Nevertheless, ‘The Trial of Mr. Wolf’ owes a lot to Avery, with its numerous throwaway gags, like the skunk jury member, and puns, like Red Riding Hood literally having guilt written all over her face. No doubt this cartoon was a great inspiration to the other directors at Warner Bros., who all sped their cartoons up during 1941 and 1942, even Chuck Jones, who had made the slowest cartoons of the lot thus far. The Schlesinger studio could now enter its classic era.
Watch ‘The Trial of Mr. Wolf’ yourself and tell me what you think:
‘The Trial of Mr. Wolf’ is available on the DVD set ‘Looney Tunes Golden Collection Volume 5’
Director: Friz Freleng
Release Date: February 11, 1939
Stars: The Captain and the Kids
Rating: ★★★
Review:
‘Mama’s New Hat’ was the last entry of MGM’s ill-conceived ‘Captain and the Kids’ series, which ended prematurely after only fifteen cartoons, lasting only one year.
Surprisingly, it’s the series’ best entry, as for once the studio has tried to make a genuine gag cartoon.
The short opens with the two brats buying a new hat for their mother for mother’s day. Unfortunately they ruin it immediately by falling into the mud. So they exchange their muddy hat for one of a neighboring horse. The horse is not pleased, however, and tries to steal the hat back from Ma Katzenjammer. This leads to a long chase scene, making ‘Mama’s New Hat’ one of the earliest entries in a genre that would become standard in the 1940s and 1950s.

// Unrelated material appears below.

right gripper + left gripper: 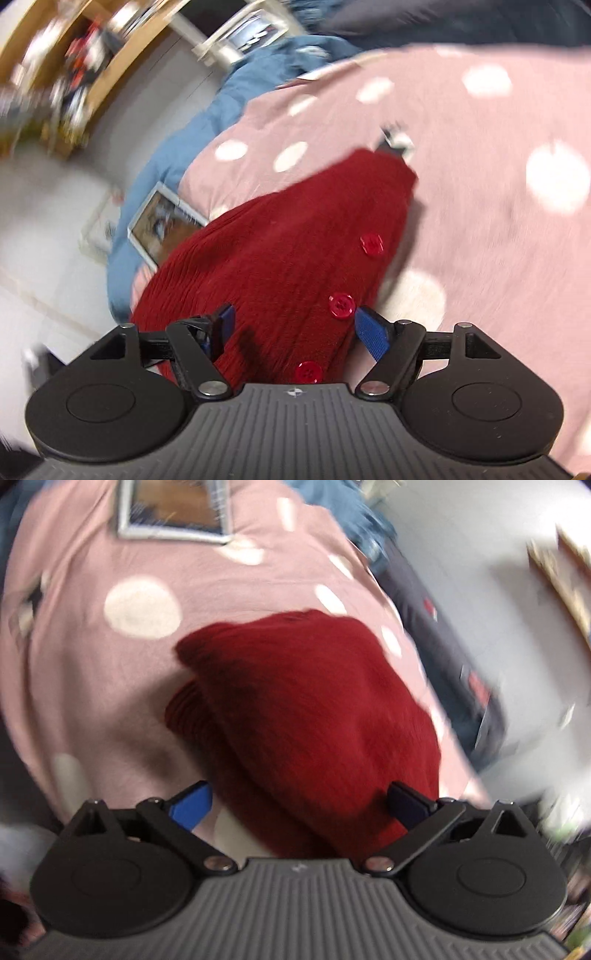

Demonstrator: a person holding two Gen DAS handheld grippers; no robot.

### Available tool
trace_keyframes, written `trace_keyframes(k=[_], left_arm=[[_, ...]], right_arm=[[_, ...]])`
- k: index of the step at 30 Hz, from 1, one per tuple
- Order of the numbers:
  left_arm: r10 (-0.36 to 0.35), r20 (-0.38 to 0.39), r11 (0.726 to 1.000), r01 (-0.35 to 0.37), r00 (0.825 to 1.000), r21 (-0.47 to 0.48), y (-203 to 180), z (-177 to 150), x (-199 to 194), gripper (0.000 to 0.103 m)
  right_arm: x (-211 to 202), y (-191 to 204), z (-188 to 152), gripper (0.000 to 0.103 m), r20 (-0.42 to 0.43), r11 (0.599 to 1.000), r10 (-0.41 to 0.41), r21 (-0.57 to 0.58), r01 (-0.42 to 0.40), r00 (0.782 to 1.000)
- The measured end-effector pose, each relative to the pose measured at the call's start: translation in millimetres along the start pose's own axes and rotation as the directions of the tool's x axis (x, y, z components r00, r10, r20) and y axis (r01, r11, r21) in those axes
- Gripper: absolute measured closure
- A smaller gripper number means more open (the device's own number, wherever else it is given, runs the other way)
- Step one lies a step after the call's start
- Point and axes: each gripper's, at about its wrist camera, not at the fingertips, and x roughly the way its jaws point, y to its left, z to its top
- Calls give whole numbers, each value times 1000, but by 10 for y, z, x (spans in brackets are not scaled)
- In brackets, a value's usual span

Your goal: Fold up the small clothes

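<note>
A small dark red knitted cardigan (306, 716) lies folded on a pink bedspread with white dots (110, 686). My left gripper (299, 805) hangs just above its near edge, jaws wide apart, nothing pinched between them. In the right wrist view the same cardigan (280, 258) shows a row of red buttons (341, 304) along its right edge. My right gripper (295, 325) stands open over its near end, and the pads do not press on the knit. Both views are blurred by motion.
A framed picture (173, 509) lies on the bedspread beyond the cardigan, also seen as a framed picture (162, 229) in the right wrist view. Blue bedding (207, 122) hangs off the bed's edge. A wooden shelf (70, 62) with clutter stands across the pale floor (44, 229).
</note>
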Motion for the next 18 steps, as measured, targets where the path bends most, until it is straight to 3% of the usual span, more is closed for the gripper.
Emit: trace_keyframes(k=[3, 5, 9, 12, 18], left_arm=[[99, -106, 985, -82, 989, 153, -345, -50, -114, 0], [137, -141, 961, -97, 980, 260, -585, -134, -177, 0], [236, -201, 869, -114, 951, 482, -1022, -280, -164, 0], [270, -233, 825, -100, 934, 556, -1154, -266, -94, 0], [316, -295, 787, -75, 902, 613, -1213, -240, -84, 0]], right_arm=[[-205, 269, 101, 0, -62, 981, -81, -180, 69, 995], [-294, 447, 143, 0, -107, 954, -108, -292, 73, 988], [-312, 705, 213, 0, -161, 885, -215, -449, 122, 963], [-214, 762, 296, 0, -182, 845, -296, -509, 167, 938], [45, 843, 362, 0, -259, 808, -360, -567, 161, 896]])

The short suffers from inner logic, but it builds up nicely to a grand finale, and it’s surprisingly full of inventive gags, the one in which the horse turns into a plane as a highlight. This is imaginative storytelling at its best.

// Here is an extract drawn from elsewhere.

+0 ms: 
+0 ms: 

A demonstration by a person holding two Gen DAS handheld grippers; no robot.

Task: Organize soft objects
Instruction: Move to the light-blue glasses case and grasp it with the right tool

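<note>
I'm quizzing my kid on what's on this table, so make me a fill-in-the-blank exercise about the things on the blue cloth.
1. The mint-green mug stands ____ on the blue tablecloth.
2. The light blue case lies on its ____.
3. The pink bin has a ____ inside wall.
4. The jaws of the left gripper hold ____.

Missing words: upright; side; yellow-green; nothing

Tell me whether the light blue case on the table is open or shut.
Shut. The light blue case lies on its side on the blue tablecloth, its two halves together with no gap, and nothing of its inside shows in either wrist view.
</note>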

‘Mama’s New Hat’ still is no masterpiece, but it’s better than all the other ‘Captain and the Kids’ cartoons, and the only one looking forward. It shows that the young studio’s team was capable of more. Friz Freleng, of course, would further prove his worth back at Warner Bros., the others only came into their own with the arrival of MGM stars ‘Tom and Jerry’, who made their debut two years later.
‘Mama’s New Hat’ contains a scene in which we watch a supposed pursuit in a large house from the outside (using a moving pan with a lot of sound effects). This gag was reused much later in the Tom & Jerry short ‘The Flying Cat‘ (1952).
Watch ‘Mama’s New Hat’ yourself and tell me what you think:
‘Mama’s New Hat’ is available on the DVD-set ‘Looney Tunes Golden Collection Volume Six’
Director: Friz Freleng
Release Date: January 28, 1939
Stars: The Captain and the Kids
Rating: ★
Review:
In ‘Seal Skinners’ a million dollar seal has escaped and a ten thousand dollar reward has been promised to anyone who can bring him back.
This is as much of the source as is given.